Meet hawksbill, green, and olive ridley turtles at Koh Tao, Similan Islands, and more. Species ID, dive sites, conservation, and photo tips.

Sea turtles have been navigating the world's oceans for over 100 million years. They survived the asteroid that killed the dinosaurs. They've outlasted ice ages, continental shifts, and mass extinctions. And yet, today, every single species is classified as vulnerable, endangered, or critically endangered. Thailand's waters are home to several of these species, and for scuba divers, the chance to share a few minutes of underwater time with an animal this ancient is something that stays with you long after you surface.

This guide covers the turtle species you're most likely to encounter while diving in Thailand, the sites where encounters are most frequent, and the conservation efforts that keep these populations viable.
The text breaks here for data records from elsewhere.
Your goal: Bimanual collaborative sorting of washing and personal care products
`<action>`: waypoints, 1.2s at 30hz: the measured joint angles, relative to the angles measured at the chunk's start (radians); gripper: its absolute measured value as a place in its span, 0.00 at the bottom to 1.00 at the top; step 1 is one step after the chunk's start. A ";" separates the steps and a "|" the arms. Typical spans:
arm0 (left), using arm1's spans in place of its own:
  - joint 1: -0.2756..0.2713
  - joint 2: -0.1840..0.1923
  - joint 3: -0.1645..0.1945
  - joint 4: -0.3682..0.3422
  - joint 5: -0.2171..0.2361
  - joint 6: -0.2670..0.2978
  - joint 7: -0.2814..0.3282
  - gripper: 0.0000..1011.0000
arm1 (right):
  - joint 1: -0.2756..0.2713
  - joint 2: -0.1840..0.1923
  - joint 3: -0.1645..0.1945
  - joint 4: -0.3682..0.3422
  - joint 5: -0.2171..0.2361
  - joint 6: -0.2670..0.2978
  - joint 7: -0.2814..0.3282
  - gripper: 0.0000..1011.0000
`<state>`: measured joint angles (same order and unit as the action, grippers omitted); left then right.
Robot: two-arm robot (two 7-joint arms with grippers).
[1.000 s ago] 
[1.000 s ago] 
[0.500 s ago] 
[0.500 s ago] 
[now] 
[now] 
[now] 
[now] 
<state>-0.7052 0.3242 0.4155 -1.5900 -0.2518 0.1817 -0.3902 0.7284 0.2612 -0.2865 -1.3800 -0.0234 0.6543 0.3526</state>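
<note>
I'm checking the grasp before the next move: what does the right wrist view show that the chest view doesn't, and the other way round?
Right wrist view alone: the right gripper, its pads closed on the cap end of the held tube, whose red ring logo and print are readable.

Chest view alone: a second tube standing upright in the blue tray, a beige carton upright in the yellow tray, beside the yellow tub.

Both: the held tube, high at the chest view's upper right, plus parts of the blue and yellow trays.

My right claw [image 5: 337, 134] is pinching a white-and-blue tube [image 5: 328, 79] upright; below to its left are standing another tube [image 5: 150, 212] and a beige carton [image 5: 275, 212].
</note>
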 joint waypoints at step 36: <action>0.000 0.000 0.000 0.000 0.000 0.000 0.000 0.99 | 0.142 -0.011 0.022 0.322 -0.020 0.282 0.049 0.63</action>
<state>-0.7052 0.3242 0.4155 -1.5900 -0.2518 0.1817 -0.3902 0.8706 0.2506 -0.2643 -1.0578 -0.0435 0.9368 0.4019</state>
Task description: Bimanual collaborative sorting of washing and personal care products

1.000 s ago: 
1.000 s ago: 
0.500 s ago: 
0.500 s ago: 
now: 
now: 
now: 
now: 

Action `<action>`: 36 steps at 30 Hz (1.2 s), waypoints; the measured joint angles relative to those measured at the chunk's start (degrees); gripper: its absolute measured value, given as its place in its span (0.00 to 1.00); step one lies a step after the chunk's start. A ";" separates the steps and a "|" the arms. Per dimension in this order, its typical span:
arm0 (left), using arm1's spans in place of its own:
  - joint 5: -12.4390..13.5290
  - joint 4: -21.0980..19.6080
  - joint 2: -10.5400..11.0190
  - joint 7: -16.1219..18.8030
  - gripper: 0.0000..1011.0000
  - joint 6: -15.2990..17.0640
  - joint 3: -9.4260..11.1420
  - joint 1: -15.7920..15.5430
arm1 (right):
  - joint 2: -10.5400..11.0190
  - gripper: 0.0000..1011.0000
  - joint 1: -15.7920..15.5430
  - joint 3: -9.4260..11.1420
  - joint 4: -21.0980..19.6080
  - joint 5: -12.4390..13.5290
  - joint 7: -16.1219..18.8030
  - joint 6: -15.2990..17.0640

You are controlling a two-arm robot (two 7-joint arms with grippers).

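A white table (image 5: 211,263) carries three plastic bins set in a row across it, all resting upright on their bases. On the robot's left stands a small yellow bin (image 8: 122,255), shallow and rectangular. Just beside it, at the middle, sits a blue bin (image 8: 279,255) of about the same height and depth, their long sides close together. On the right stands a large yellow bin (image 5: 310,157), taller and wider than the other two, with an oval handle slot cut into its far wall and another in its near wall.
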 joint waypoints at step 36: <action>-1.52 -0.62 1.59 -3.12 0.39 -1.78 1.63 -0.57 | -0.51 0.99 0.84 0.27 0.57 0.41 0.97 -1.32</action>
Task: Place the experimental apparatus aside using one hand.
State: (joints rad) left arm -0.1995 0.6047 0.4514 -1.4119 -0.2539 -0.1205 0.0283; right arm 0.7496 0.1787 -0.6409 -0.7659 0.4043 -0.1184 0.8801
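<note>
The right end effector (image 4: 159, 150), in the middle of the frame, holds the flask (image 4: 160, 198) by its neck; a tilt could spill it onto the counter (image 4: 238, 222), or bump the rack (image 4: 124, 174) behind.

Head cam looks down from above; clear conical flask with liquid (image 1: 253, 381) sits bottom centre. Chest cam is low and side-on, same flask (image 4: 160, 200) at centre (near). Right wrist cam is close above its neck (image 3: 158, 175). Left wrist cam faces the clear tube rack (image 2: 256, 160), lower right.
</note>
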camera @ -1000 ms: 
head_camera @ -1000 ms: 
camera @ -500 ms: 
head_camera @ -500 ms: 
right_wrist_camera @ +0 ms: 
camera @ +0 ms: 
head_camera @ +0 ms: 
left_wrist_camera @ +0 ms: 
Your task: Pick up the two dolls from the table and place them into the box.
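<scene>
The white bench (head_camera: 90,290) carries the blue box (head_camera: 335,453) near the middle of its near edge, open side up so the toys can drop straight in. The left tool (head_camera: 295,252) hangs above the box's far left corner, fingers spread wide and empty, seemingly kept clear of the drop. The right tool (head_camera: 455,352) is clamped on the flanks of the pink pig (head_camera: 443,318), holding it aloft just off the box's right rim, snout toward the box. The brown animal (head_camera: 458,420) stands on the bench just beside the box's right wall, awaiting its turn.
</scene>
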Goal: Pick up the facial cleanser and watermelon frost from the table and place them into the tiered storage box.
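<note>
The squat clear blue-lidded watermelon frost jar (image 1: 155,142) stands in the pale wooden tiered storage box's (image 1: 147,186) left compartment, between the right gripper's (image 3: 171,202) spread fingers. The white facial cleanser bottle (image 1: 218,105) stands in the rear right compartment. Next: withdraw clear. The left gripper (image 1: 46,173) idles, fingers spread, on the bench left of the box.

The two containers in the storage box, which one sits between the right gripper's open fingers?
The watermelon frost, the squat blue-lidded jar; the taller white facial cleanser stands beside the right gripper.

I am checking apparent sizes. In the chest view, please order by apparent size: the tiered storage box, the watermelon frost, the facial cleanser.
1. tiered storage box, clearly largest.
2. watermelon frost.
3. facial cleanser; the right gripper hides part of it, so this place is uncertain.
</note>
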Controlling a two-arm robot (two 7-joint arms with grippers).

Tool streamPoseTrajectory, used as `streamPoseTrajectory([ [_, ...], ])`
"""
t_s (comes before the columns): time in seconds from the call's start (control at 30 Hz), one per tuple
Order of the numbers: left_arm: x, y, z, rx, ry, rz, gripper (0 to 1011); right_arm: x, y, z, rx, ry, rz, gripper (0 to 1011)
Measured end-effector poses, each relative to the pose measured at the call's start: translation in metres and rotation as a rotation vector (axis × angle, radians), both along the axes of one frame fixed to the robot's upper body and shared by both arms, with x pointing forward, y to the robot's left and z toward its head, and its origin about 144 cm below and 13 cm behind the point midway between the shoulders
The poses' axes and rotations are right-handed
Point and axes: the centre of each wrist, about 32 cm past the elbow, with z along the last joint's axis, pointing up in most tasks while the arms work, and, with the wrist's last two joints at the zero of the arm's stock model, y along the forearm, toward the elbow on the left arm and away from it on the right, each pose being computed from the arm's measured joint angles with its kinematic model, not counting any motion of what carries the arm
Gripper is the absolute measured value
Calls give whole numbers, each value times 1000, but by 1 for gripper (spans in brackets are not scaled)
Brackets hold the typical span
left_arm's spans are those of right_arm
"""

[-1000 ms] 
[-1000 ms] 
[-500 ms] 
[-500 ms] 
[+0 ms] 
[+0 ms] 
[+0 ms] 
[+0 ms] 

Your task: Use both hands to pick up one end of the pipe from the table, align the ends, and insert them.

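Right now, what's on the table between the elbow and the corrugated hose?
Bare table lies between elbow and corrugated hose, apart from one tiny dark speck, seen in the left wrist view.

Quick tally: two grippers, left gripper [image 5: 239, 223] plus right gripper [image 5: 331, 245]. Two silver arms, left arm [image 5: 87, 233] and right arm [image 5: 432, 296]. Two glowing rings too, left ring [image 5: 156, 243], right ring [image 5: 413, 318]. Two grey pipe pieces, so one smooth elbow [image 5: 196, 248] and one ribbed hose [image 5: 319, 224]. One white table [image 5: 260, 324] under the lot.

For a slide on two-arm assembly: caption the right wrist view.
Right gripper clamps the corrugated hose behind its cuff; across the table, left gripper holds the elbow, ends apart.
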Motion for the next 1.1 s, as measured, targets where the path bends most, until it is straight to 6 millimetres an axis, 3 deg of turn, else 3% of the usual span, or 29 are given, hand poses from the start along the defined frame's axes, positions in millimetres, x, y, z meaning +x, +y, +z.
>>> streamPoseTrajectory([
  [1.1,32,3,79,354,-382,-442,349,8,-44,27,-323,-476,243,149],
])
It also covers the rules — because how you behave around sea turtles matters more than most divers realize.

Species You'll Find in Thai Waters

Three species account for the overwhelming majority of diver-turtle encounters in Thailand. Each has distinct physical characteristics, habitat preferences, and behavioral patterns.

Hawksbill Turtle (Eretmochelys imbricata)

The hawksbill is the one you'll recognize immediately. Its narrow, pointed beak — shaped like a raptor's bill — is unmistakable. Hawksbills are coral reef specialists. They feed primarily on sponges, which makes them ecologically critical: by keeping sponge populations in check, they prevent sponges from outcompeting coral for reef space. An adult hawksbill typically measures 60-90 cm in carapace length and weighs 45-75 kg.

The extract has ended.